■ Aim of the task:
From the first line to the last, restate the material word for word, omitting pictures.

────

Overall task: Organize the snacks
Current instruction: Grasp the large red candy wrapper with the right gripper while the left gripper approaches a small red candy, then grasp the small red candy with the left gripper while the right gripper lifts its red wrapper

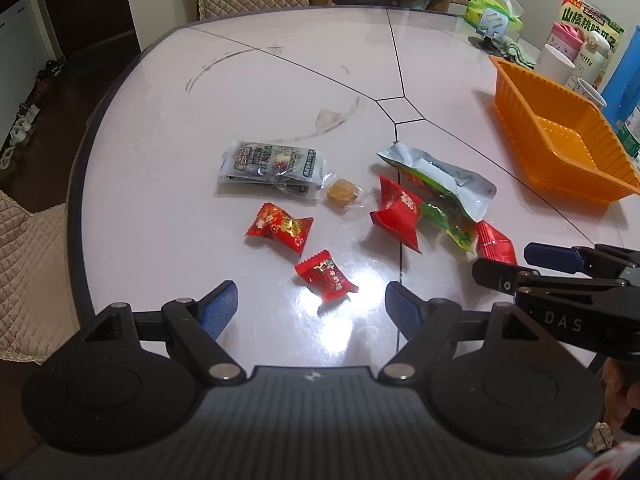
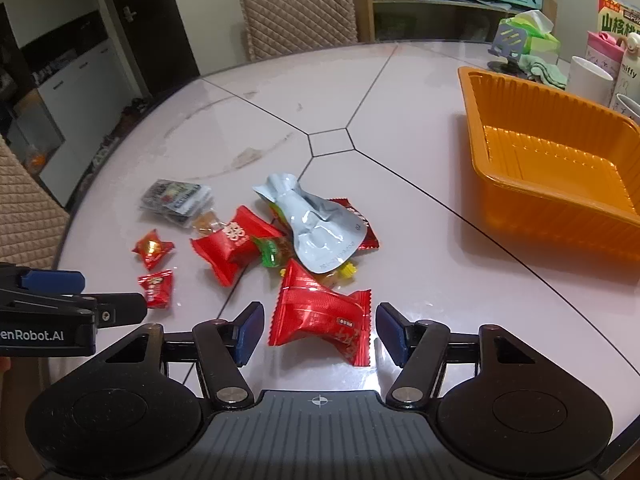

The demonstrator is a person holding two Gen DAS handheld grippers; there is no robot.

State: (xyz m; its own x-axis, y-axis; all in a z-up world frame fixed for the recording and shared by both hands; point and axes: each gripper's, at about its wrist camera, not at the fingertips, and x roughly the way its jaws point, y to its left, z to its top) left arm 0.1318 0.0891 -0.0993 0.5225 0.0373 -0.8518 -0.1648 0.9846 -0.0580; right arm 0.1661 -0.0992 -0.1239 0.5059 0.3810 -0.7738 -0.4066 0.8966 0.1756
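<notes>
Your right gripper is wide open around a big red candy, your left gripper is wide open and empty near a small red candy, and the orange tray sits at two o'clock on the tabletop.

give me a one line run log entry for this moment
phase: pre-grasp | left gripper: open, above small red candy | right gripper: open, around large red packet | orange tray: empty | snacks: all on table

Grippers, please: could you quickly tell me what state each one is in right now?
Left gripper: open, holding nothing, a small red candy just ahead.
Right gripper: open, fingers either side of a red snack packet, not closed.
</notes>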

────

■ Written answer:
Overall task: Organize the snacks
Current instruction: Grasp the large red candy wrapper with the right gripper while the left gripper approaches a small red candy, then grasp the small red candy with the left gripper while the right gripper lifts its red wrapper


The demonstrator is a person holding two Gen DAS handheld grippers; there is no robot.

State: (xyz m; its own x-axis, y-axis; all in a z-up world frame fixed for the recording and shared by both hands; point and axes: each gripper's, at about its wrist camera, not at the fingertips, and x roughly the way its jaws point, y to its left, z to its top) left arm 0.1318 0.0891 -0.0993 0.5225 0.0373 -0.8518 -0.1648 0.9846 -0.0580; right arm 0.1661 -0.0992 -0.1239 0.5059 0.3810 -0.7738 -0.4066 0.8966 0.1756
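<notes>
Your right gripper is wide open around a big red candy, your left gripper is wide open and empty near a small red candy, and the orange tray sits at two o'clock on the tabletop.

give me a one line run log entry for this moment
phase: pre-grasp | left gripper: open, above small red candy | right gripper: open, around large red packet | orange tray: empty | snacks: all on table

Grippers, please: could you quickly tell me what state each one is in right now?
Left gripper: open, holding nothing, a small red candy just ahead.
Right gripper: open, fingers either side of a red snack packet, not closed.
</notes>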

That completes the output.